Some of Keegan’s labs have improved with the current course; some have not. His inflammation markers are slowly trending down. One level, ferritin, has normal values of 0-75. Levels over 10,000 are the cut-off for chemotherapy in general according to hematology’s protocols. Keegan’s levels peaked on Saturday at 48,000. His blood counts improved slightly with steroids and the blood transfusion, but they have already returned to their old levels. He is still bleeding, and his blood has not regained the ability to clot properly, despite three transfusions of fibrinogen and a blood transfusion. He is either asleep, completely agitated, or “zoned out”. It’s this last development that has been of most concern. Tomorrow, we may have to run an EEG of his brain activity in order to know for sure that he is not experiencing seizures of some kind or repeat his brain MRI to ensure the bleeds have not grown.

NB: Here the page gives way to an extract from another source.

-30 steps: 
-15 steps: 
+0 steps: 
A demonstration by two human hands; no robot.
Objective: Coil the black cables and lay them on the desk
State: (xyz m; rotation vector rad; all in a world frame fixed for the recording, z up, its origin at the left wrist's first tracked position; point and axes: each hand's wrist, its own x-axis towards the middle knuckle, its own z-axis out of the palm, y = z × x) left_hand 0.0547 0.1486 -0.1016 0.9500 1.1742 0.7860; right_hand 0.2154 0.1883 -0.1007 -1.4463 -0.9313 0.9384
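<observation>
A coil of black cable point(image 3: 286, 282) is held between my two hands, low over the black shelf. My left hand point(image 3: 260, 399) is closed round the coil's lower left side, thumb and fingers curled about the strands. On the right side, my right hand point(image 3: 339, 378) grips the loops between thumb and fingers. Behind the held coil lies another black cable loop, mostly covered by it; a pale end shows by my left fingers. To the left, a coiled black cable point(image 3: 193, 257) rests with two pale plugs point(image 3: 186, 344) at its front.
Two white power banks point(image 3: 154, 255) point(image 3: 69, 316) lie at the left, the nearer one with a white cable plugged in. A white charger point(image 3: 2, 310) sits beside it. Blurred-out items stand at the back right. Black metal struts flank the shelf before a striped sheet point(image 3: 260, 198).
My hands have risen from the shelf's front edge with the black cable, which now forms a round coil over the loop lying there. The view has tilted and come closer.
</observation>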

Tomorrow the entire team of doctors will meet again to discuss Keegan’s case. This time, the oncologist specializing in HLH at the hospital will attend, as will the ICU attending. These “team meetings” are astonishing to me. This never happens at home. I think we knew last week that what we were dealing with was extremely serious when we walked into a room of 20 doctors with drawn faces telling us how sick Keegan was. And we hadn’t even seen the worst of it yet. Yet, it’s really hard to admit that your child is sick when they are on the regular cardiology floor, not intubated, not on dialysis. There is obviously no denying it now, but it still could be lightyears worse. And that is what everyone is scared of, right now. Because “lightyears worse” could happen tomorrow, two weeks from now, a year from now. And what will that look like? Will it be something Keegan can come back from the next time? What should we or can we do to prevent a “next time”…. especially one that he can’t fight.

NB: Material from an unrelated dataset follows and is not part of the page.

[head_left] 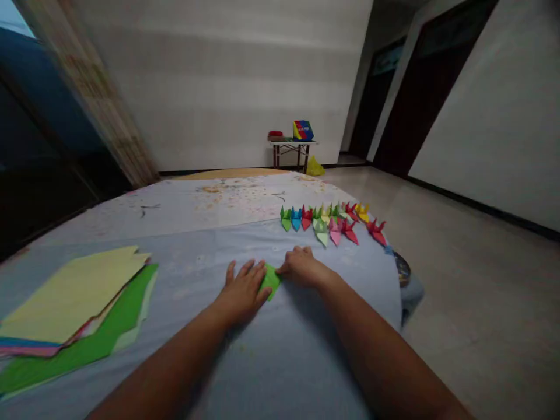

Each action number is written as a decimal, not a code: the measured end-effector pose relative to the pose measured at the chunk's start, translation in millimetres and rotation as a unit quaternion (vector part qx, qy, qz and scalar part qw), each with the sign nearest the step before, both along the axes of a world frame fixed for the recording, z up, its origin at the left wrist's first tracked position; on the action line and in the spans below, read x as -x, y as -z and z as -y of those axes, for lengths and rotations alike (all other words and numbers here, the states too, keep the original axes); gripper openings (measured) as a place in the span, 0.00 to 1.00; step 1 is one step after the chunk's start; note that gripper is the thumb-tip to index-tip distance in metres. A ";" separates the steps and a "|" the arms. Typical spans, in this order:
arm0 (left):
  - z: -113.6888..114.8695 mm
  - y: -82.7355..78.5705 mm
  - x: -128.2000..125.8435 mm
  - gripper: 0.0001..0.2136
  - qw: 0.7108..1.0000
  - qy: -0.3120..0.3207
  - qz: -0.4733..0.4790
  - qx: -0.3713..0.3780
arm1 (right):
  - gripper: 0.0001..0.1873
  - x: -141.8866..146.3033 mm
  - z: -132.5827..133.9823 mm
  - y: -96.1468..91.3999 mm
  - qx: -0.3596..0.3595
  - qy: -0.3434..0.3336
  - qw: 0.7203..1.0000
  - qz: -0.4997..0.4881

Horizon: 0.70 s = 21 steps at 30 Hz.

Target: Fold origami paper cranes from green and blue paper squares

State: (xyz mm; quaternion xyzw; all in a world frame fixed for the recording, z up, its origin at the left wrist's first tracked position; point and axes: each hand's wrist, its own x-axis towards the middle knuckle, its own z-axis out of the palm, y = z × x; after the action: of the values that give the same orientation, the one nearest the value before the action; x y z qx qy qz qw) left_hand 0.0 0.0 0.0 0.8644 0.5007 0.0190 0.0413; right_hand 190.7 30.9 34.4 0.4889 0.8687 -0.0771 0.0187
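A small folded piece of green paper lies on the blue-grey cloth in front of me. My left hand rests flat with its fingers spread, covering the paper's left part. At the paper's right edge, the curled fingers of my right hand pinch or press the corner. Beyond my right hand stand several folded paper cranes in green, blue, red, pink and yellow, grouped in loose rows.
A stack of coloured paper sheets, yellow on top, lies at the left. The round table's floral cover shows beyond the cloth. Against the far wall is a small table with a colourful box; a yellow bag sits beside it.
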 end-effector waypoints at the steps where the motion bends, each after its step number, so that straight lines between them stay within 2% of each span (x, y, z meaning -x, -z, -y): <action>1: 0.0 0.3 0.0 0.24 1.000 0.000 0.001 -0.002 | 0.14 -4.1 2.1 -3.0 0.008 -0.002 1.000 0.007; 7: 0.5 2.9 1.1 0.24 1.000 -0.007 0.015 -0.006 | 0.13 -21.5 5.5 -12.2 0.047 0.021 0.998 -0.021; 10: 1.0 5.8 1.4 0.24 0.999 -0.008 0.030 -0.012 | 0.13 -19.8 -0.2 -5.4 -0.004 0.058 0.992 -0.110; 13: 0.5 9.0 1.7 0.23 0.998 -0.007 0.051 -0.026 | 0.12 -11.2 -6.3 6.6 -0.038 0.058 0.982 -0.175; 17: -1.4 8.6 7.8 0.21 0.995 0.004 0.089 -0.039 | 0.12 -0.7 -10.3 17.9 -0.006 0.014 0.990 -0.137; 21: -2.7 1.5 23.1 0.18 0.992 -0.009 0.113 -0.052 | 0.13 1.1 -11.3 19.5 -0.002 0.015 0.992 -0.126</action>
State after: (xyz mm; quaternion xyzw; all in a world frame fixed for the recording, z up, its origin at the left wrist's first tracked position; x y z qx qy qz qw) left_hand -23.1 2.7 -1.5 0.8531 0.4991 0.1427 0.0529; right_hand 189.6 42.2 14.9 0.4879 0.8571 -0.1364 -0.0933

The decisions we will have to make tomorrow and in the coming days are ones that no parent wants or should have to make. It is not nearly as clear cut as it was at first glance. No one wants to do too much too fast if it isn’t necessary, but we have no crystal ball. There is no way to know what will happen, no matter which path we choose. It appears that no one thinks it is as much of an “if” as a “when”, but how much are we willing to risk now if we don’t know when the “when” will come. We are trying our hardest to gather as much information as we can and surround ourselves with as many people who are experts in their fields as possible. And right now, I think that’s the only thing we can do. No one is going to be able to make this decision completely for us, and unfortunately, there are enough different ways of treating MAS and/or HLH that not all of the doctors will ever be in complete agreement. Anything we do will be taking a huge risk. I just pray that we choose the one with the biggest benefit because I can’t afford to lose him. And I refuse to let him go through this ever again.
So once more, I will ask for your prayers not only for Keegan but also for me, Gray, and every doctor working tirelessly to help him. We have no doubt that he is in the best possible hands. Those of his doctors, his family, and every single pair of hands lifting him up in prayer to the Father. Thank you for helping us to help him on this road.